Einde inhoudsopgave
Verordening (EG) Nr. 1267/1999 tot instelling van een pretoetredingsinstrument voor structuurbeleid
Bijlage II Beoordeling van de maatregelen (artikel 7, lid 3, onder b), en lid 4)
Geldend
Geldend vanaf 29-06-1999
- Bronpublicatie:
21-06-1999, PbEG 1999, L 161 (uitgifte: 26-06-1999, regelingnummer: 1267/1999)
- Inwerkingtreding
29-06-1999
- Bronpublicatie inwerkingtreding:
21-06-1999, PbEG 1999, L 161 (uitgifte: 26-06-1999, regelingnummer: 1267/1999)
- Vakgebied(en)
EU-recht / Bijzondere onderwerpen
A
Om in overeenstemming met artikel 2 een hoge kwaliteit van de maatregelen te waarborgen, worden bij de beoordeling de volgende criteria gehanteerd:
- 1.
de sociaal-economische voordelen van de maatregelen, waaronder de hefboomwerking om particuliere financiering aan te trekken; deze voordelen moeten evenredig zijn aan de omvang van de aangewende middelen; voor de beoordeling wordt gebruik gemaakt van een kosten-batenanalyse;
- 2.
de regelingen die een efficiënt beheer van de maatregelen moeten garanderen;
- 3.
de prioriteiten die in de Partnerschappen voor de toetreding zijn vastgesteld voor de sectoren waarvoor bijstand wordt verleend;
- 4.
de bijdrage die de maatregelen kunnen leveren tot de uitvoering van het milieubeleid van de Gemeenschap en het resultaat van de in bijlage I bedoelde milieueffectbeoordeling;
- 5.
de bijdrage van de maatregelen tot de trans-Europese netwerken en het gemeenschappelijk vervoersbeleid;
- 6.
het bereiken van een juist evenwicht tussen milieumaatregelen en maatregelen op het gebied van vervoersinfrastructuur;
- 7.
de vraag of al dan niet alternatieve financieringsvormen zoals bedoeld in artikel 6 in overweging worden genomen.
B
Zo nodig kan de Commissie de EIB, de EBWO of de Wereldbank vragen aan de beoordeling van de maatregelen deel te nemen.

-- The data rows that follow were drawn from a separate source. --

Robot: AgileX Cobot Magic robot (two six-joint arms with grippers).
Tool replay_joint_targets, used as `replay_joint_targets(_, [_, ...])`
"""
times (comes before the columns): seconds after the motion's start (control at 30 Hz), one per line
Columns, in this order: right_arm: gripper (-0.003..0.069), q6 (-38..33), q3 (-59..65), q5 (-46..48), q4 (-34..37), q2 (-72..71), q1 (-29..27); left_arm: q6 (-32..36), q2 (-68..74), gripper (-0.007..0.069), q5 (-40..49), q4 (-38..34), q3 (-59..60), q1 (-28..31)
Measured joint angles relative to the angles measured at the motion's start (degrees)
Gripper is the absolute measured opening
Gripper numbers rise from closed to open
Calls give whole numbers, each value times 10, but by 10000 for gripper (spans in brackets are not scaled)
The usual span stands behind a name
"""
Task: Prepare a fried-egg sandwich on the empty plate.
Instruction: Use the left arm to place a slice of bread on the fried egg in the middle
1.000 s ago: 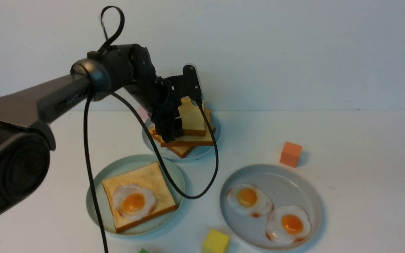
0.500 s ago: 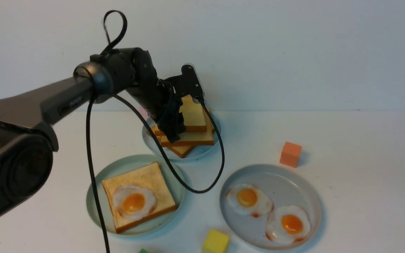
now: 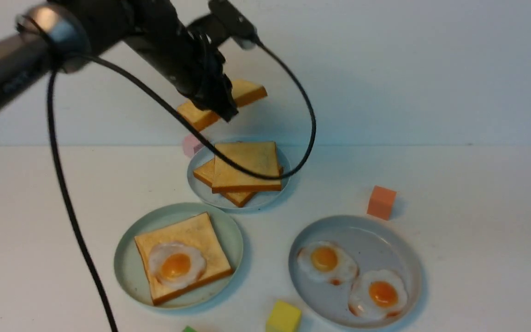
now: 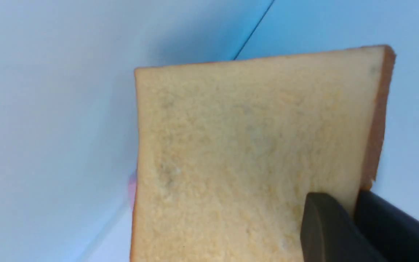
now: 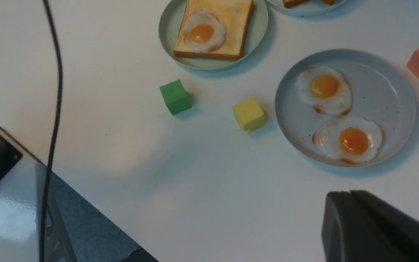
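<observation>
My left gripper (image 3: 221,108) is shut on the edge of a golden toast slice (image 3: 249,92), which hangs tilted in the air above the toast stack (image 3: 247,166). In the left wrist view the slice (image 4: 253,145) fills the frame, pinched between the dark fingers of the gripper (image 4: 355,198). The mint-green plate (image 3: 129,249) at the front left holds one toast slice (image 3: 201,235) with a fried egg (image 3: 175,265) lying uncovered on top. My right gripper (image 5: 346,194) is shut and empty, hovering over bare table near the front.
A pale-blue plate (image 3: 198,190) at the back carries the stack. A grey plate (image 3: 376,240) at the front right holds two fried eggs (image 3: 325,260). Orange (image 3: 380,202), yellow (image 3: 283,317), green (image 5: 175,96) and pink (image 3: 191,144) cubes dot the table. The left arm's cable (image 3: 302,138) loops over the stack.
My left gripper closed on the top slice of the stack and lifted it well up off the pale-blue plate. The right arm has not moved.
</observation>
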Motion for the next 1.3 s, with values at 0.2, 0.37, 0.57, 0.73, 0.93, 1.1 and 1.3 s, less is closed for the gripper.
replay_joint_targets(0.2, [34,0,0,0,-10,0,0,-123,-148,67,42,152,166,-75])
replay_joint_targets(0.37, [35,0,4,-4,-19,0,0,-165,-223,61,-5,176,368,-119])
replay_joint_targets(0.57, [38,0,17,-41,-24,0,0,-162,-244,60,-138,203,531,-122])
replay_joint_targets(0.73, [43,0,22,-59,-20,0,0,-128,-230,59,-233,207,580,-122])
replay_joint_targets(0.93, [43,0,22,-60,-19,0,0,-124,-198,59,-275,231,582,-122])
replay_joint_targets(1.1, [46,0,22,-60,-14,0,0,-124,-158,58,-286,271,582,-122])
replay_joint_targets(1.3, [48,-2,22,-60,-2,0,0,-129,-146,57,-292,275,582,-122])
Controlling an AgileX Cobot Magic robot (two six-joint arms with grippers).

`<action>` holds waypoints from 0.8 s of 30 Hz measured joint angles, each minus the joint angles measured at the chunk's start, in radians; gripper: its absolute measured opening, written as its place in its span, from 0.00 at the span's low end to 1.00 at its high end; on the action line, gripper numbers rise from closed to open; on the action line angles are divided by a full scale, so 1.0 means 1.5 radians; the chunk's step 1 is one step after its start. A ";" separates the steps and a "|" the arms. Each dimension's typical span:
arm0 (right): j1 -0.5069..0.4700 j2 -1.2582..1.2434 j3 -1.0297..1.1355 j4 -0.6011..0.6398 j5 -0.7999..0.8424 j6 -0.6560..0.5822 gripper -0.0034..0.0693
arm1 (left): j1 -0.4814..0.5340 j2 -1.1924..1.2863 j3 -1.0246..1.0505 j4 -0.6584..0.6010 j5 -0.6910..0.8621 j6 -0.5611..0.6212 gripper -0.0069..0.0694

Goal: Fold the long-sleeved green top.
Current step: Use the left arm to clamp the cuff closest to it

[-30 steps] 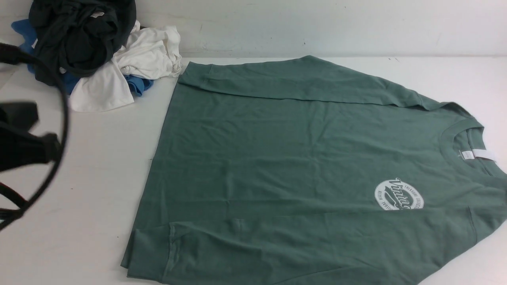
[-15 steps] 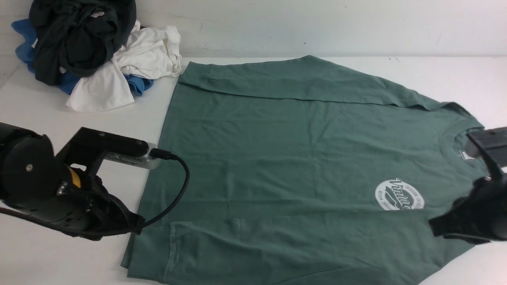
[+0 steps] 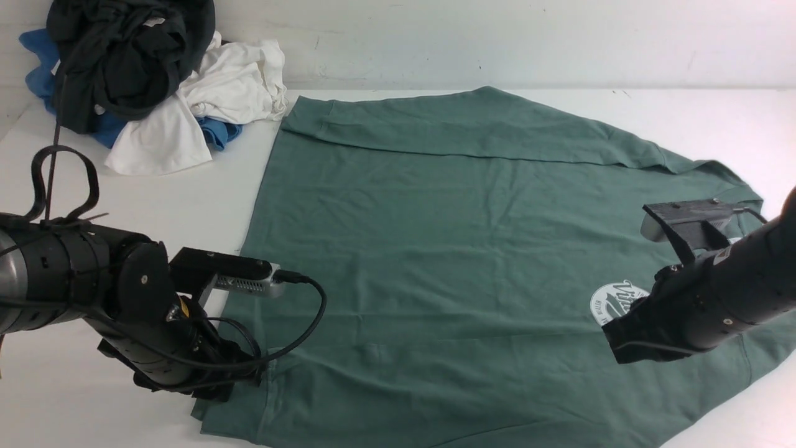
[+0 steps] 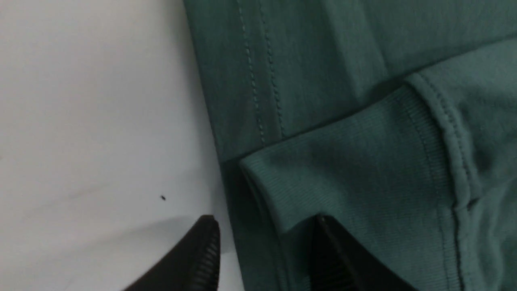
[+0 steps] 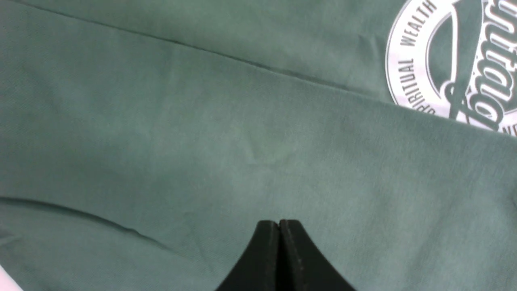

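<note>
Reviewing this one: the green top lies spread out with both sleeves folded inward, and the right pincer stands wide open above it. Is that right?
Not quite: the right pincer is shut, its tips together, as the right wrist view shows. The green top does lie spread out with both sleeves folded inward.

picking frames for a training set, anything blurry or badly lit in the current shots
Front view: even light, the green top crisp; left wrist view: left gripper soft, table shaded; right wrist view: chest logo sharp, its edge cut off by the frame.
</note>
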 joint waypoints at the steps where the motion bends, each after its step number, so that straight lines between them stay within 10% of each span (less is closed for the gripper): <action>1: 0.000 0.000 -0.001 0.000 0.000 0.000 0.03 | 0.000 0.001 -0.002 -0.001 0.001 0.000 0.43; 8: 0.000 0.000 -0.001 0.000 0.000 0.000 0.03 | 0.000 0.003 -0.030 -0.005 0.051 -0.002 0.36; 19: 0.000 0.000 -0.001 0.002 0.033 0.000 0.04 | 0.000 0.024 -0.083 -0.002 0.096 -0.002 0.55; 24: 0.000 0.000 -0.001 0.020 0.033 0.000 0.04 | 0.000 0.058 -0.089 -0.015 0.097 0.004 0.39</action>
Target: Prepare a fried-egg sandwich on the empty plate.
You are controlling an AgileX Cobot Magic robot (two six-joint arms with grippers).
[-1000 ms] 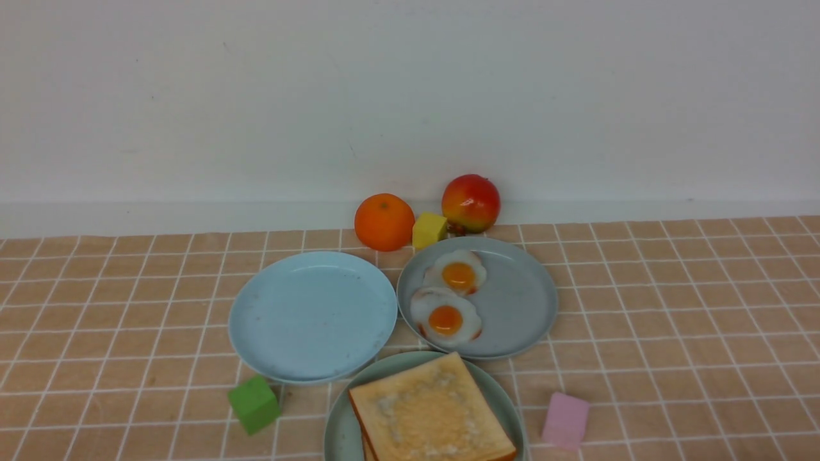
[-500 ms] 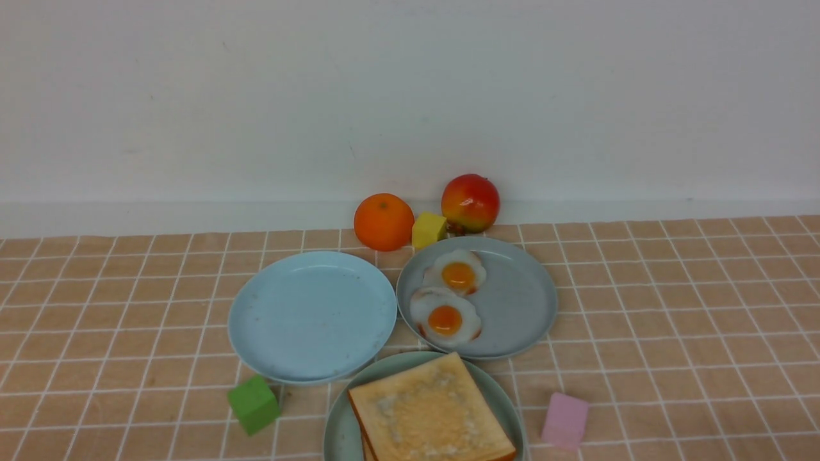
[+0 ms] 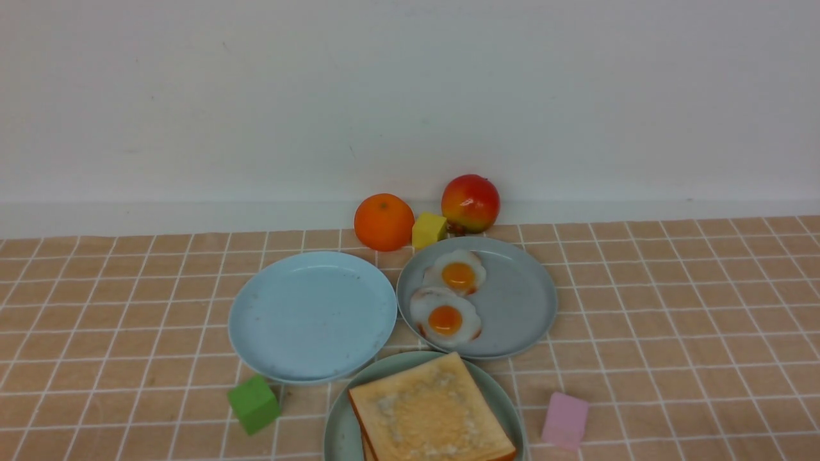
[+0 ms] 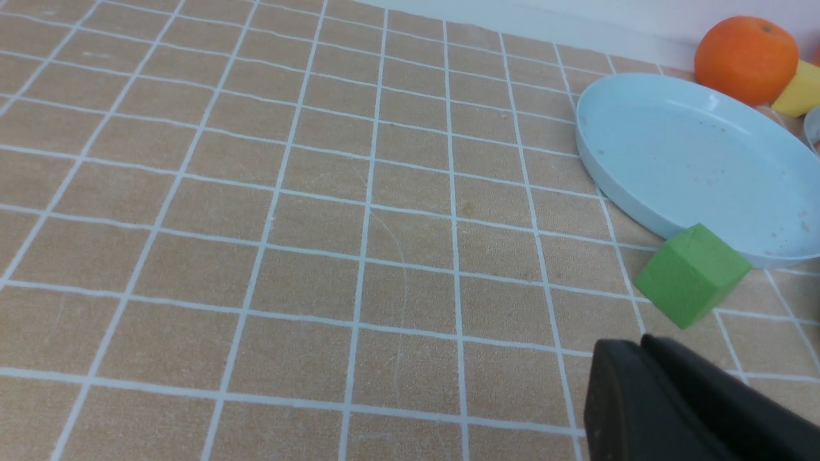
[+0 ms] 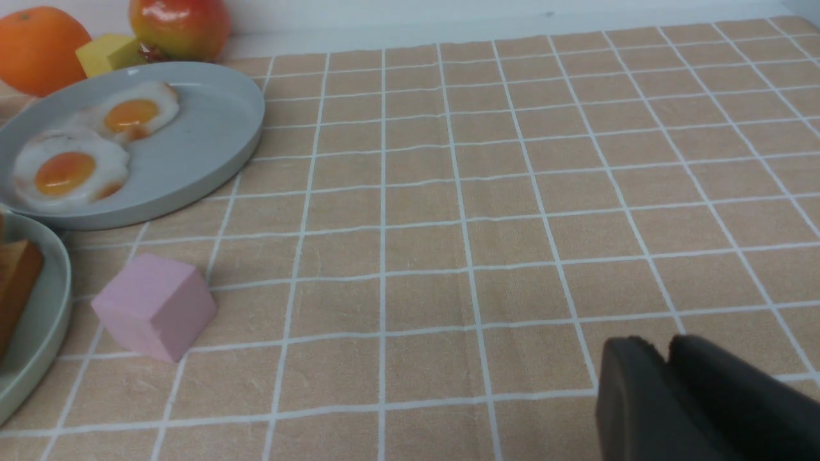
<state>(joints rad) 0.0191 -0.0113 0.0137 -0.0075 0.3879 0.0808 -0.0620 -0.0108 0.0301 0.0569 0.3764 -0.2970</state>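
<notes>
Toast (image 3: 431,417) fills the mint plate (image 3: 337,430) at 6 o'clock; eggs (image 3: 446,317) at centre; both tools (image 4: 642,351) (image 5: 666,355) pressed together, holding nothing.

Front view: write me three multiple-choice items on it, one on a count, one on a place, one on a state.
1. How many fried eggs lie on the grey-blue plate?
A. one
B. two
C. three

2. Where is the green cube?
A. on the grey-blue plate
B. on the cloth by the near rim of the light blue plate
C. behind the orange

3. The light blue plate is:
A. empty
B. holding toast
C. upside down

Key:
1 B, two orange yolks show side by side on that plate.
2 B, the cube stands on the tiled cloth just below that plate's rim.
3 A, its inside faces up and nothing lies in it.
</notes>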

De Commissie onderzoekt de bijstandsaanvragen en gaat daarbij met name na of de administratieve procedures en de financieringsmechanismen geschikt zijn voor een efficiënte uitvoering van de maatregel.
C
De Commissie beoordeelt de maatregelen om vast te stellen wat het effect ervan zal zijn voor het bereiken van de doelstellingen van deze verordening; daartoe gebruikt zij passende gekwantificeerde indicatoren. De begunstigde landen verstrekken alle nodige gegevens als bedoeld in bijlage I, waaronder de resultaten van uitvoerbaarheidsstudies en beoordelingen, gegevens over niet-uitgevoerde alternatieven en gegevens over de coördinatie met maatregelen van gemeenschappelijk belang op dezelfde verkeersas, om de beoordeling zo doelmatig mogelijk te maken.